Aufgrund der Werftenpleite stellte sie einen Dringlichkeitsantrag, welche die Situation bei der Werft thematisierte und die Bürgerschaft als auch den Oberbürgermeister aufforderte, sich zum Werftstandort zu bekennen und sich für den Erhalt aller Arbeitsplätze einzusetzen. Als Antwort auf die Misswirtschaft der privaten Investoren bei der Werft in Warnemünde und Wismar forderte Christine Lehnert die Verstaatlichung unter demokratischer Kontrolle der Beschäftigten zur Sicherung der Arbeitsplätze. Sie zeigte auf, dass die Suche nach einem privaten Geldgeber in Zeiten der Krise und bei 90 Prozent Auftragsrückgang in der Schiffsbaubranche wenig erfolgreich sein wird und sollte sich doch ein weiterer Konzern einschalten, so wird es wieder zu Millionen Steuersubventionen kommen, deren Fluss niemand kontrolliert und die in der Regel nicht in die Werft gesteckt werden sondern in die Taschen der Großaktionäre fließen. In der Diskussion sah sich der SPD-Landtagsabgeordnete Schulte gezwungen, Verstaatlichungen nicht grundsätzlich abzulehnen, solange diese zeitlich begrenzt sind. So stellte dann seine Fraktion einen Änderungsantrag, welche die Forderung nach Verstaatlichung kippte und es wurde mehrheitlich das Bekenntnis zur Werft und zum Erhalt aller Arbeitsplätze beschlossen – ohne eine Vorstellung davon zu haben, wie dies realisierbar sein kann. Doch die Idee der Verstaatlichung wird durch die SAV auch weiterhin in die Diskussion gebracht.

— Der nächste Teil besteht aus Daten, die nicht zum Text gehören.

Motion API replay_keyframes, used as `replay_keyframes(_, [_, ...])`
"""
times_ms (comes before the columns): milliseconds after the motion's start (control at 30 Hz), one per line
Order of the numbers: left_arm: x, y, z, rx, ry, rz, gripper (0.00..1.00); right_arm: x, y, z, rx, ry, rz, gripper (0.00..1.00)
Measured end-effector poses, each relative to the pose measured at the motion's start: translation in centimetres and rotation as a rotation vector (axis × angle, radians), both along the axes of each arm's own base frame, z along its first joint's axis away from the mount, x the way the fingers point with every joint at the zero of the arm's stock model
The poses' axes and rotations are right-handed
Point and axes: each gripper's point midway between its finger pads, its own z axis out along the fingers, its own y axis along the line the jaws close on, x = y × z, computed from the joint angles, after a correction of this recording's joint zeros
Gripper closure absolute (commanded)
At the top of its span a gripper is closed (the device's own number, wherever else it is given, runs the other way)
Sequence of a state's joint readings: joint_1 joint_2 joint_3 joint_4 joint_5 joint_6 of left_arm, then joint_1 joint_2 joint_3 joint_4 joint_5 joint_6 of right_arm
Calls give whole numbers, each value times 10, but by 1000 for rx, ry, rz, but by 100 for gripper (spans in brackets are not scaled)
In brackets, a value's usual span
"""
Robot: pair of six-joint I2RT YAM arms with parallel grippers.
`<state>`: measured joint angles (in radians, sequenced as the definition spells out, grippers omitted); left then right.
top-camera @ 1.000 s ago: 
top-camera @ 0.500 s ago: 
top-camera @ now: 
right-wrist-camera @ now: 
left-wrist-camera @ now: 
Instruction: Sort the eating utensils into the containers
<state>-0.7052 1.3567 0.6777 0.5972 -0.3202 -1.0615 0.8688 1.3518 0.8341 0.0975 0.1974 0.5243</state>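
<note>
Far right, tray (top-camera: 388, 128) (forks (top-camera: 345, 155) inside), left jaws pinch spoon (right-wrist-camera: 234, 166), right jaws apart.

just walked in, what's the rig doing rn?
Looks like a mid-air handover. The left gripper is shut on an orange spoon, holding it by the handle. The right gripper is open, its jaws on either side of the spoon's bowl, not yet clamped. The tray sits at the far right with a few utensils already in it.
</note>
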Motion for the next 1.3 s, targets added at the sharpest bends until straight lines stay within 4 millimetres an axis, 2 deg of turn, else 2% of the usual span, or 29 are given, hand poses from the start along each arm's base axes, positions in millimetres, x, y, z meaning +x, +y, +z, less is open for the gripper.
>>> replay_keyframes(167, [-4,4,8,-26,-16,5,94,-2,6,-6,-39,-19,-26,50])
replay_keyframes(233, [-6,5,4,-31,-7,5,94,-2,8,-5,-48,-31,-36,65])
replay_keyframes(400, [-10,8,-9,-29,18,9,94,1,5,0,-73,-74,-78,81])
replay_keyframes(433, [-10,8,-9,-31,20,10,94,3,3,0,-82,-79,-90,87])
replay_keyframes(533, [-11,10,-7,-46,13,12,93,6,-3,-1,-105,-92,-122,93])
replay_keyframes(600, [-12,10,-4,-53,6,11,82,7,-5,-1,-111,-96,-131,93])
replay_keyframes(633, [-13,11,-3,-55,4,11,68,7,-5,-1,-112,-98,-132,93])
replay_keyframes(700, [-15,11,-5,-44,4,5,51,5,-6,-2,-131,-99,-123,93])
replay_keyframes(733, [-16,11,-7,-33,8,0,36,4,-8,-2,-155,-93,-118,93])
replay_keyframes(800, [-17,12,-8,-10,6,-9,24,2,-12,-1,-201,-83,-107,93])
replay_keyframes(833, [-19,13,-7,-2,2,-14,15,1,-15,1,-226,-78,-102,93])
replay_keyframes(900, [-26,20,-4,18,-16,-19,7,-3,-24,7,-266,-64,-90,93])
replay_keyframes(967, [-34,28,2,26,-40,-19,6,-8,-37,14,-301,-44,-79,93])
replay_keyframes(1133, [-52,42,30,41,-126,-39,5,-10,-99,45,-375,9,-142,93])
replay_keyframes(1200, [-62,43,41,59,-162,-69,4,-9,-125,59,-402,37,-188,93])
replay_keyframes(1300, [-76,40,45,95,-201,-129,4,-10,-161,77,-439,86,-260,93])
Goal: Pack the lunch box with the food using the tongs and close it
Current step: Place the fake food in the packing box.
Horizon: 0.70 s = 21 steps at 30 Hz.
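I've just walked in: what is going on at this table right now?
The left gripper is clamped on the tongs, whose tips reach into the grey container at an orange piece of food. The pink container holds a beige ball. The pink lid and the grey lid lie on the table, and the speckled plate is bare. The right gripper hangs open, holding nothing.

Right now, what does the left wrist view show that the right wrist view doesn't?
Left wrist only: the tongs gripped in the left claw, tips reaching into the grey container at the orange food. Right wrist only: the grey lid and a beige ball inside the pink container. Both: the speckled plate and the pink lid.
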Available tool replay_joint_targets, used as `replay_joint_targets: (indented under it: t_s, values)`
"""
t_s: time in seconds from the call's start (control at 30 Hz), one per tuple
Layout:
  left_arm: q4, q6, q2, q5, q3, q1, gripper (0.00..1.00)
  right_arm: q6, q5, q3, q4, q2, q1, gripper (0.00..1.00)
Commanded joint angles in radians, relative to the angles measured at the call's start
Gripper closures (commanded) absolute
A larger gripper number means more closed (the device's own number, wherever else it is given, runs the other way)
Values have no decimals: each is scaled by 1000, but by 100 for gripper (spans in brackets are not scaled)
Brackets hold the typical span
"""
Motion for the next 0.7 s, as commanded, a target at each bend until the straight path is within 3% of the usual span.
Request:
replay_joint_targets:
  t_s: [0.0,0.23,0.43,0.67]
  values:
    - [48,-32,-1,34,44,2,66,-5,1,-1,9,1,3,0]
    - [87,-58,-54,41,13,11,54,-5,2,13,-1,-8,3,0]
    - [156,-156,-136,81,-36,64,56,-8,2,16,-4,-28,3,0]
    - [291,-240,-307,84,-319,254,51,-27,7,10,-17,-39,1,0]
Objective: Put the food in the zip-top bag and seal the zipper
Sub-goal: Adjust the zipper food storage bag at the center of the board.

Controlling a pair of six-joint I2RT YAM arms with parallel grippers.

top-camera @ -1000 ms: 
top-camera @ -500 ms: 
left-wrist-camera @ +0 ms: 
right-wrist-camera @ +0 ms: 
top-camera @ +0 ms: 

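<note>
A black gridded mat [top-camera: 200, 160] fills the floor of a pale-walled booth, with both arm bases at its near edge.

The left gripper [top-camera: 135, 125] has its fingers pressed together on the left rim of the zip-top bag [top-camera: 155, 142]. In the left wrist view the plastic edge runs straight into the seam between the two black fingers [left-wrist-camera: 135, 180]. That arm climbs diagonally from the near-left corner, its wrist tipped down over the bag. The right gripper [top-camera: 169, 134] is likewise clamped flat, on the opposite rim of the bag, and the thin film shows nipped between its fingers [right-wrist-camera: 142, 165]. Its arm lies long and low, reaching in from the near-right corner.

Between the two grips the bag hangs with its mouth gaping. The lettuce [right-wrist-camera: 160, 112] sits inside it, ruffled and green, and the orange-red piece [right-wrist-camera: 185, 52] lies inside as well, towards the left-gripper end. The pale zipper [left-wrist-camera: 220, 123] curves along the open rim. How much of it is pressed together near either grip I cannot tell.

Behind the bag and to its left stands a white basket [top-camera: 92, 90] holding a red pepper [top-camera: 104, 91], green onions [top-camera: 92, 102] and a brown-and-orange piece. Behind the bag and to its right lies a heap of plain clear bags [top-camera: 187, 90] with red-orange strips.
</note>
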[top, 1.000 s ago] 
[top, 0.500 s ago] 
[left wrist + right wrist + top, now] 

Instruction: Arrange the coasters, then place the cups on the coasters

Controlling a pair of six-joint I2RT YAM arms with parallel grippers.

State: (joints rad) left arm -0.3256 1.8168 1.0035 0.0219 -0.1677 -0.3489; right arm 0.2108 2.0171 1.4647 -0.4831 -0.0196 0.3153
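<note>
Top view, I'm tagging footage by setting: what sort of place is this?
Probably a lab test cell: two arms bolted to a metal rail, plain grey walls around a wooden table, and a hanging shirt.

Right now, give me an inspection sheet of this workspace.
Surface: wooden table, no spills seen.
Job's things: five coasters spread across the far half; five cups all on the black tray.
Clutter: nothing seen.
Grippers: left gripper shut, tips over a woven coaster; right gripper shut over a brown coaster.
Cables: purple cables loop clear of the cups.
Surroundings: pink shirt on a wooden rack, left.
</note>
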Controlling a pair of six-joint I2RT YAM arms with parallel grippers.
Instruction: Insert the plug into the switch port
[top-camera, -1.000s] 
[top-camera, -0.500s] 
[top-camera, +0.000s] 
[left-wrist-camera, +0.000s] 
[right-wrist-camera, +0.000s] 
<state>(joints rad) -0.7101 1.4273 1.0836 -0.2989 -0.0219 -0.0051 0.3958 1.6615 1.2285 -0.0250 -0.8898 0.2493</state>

Kein Stellenabbau bei der Stadtreinigung – Kürzungspolitik der Etablierten ist gescheitert

Ein weiteres Hauptthema auf der Sitzung der Rostocker Kommunalvertreter war aufgrund eines weiteren Dringlichkeitsantrags von der SAV der geplante Stellenabbau bei der Stadtreinigung. Schon unmittelbar nach dem Bekanntwerden der Entlassungspläne ging die SAV zu den Beschäftigten, bot Solidarität und Unterstützung an, sammelte Unterschriften und mobilisierte die Beschäftigten zur Bürgerschaftssitzung, um auf die Misere aufmerksam zu machen. Die anwesenden Kolleginnen und Kollegen applaudierten dann auch lautstark nach den Ausführungen von Christine Lehnert und ließen sich auch von den Ermahnungen der Bürgerschaftspräsidentin, dass Meinungsbekundungen von Gästen nicht erlaubt seien, nicht einschüchtern. Christine Lehnert wies in der Debatte darauf hin, dass die Kolleginnen und Kollegen seit Jahren Lohnverzicht und mehr Arbeitsdruck dulden, um ihre Arbeitsplätze zu retten. Doch statt Sicherung der Jobs sind von 400 Stellen nur noch 219 übrig und nun sollen weitere 40 Beschäftigte auf die Straße gesetzt werden. Gründe für die Probleme bei der Stadtreinigung liegen neben der kapitalistischen Krise darin, dass die Eigentümer (51 % Kommune und 49 % ALBA) die Gewinne der letzten Jahre nicht in der Unternehmen investiert haben und dass die Stadt Rostock einen Vertrag mit der Stadtreinigung abschloss, welcher einen enormen Finanz- und Kürzungsdruck zur Folge hatte. Die Kritik der SAV-Abgeordneten an dieser sogenannten Zielvereinbarung wurde dann auch selbstkritisch von LINKE und SPD aufgegriffen. Ob dies eine bessere finanzielle Ausstattung der Stadtreinigung zur Folge haben wird, bleibt abzuwarten. In jedem Fall stimmte die Mehrheit der Bürgerschaft dem Antrag der SAV auf Erhalt aller Arbeitsplätze zu. Auch die Forderung nach Rekommunalisierung ist weiter auf der Agenda und die Beschäftigten sind nicht gewillt, weiter für die Krise zu zahlen. Auf die SAV können sie sich hierbei hundertprozentig verlassen.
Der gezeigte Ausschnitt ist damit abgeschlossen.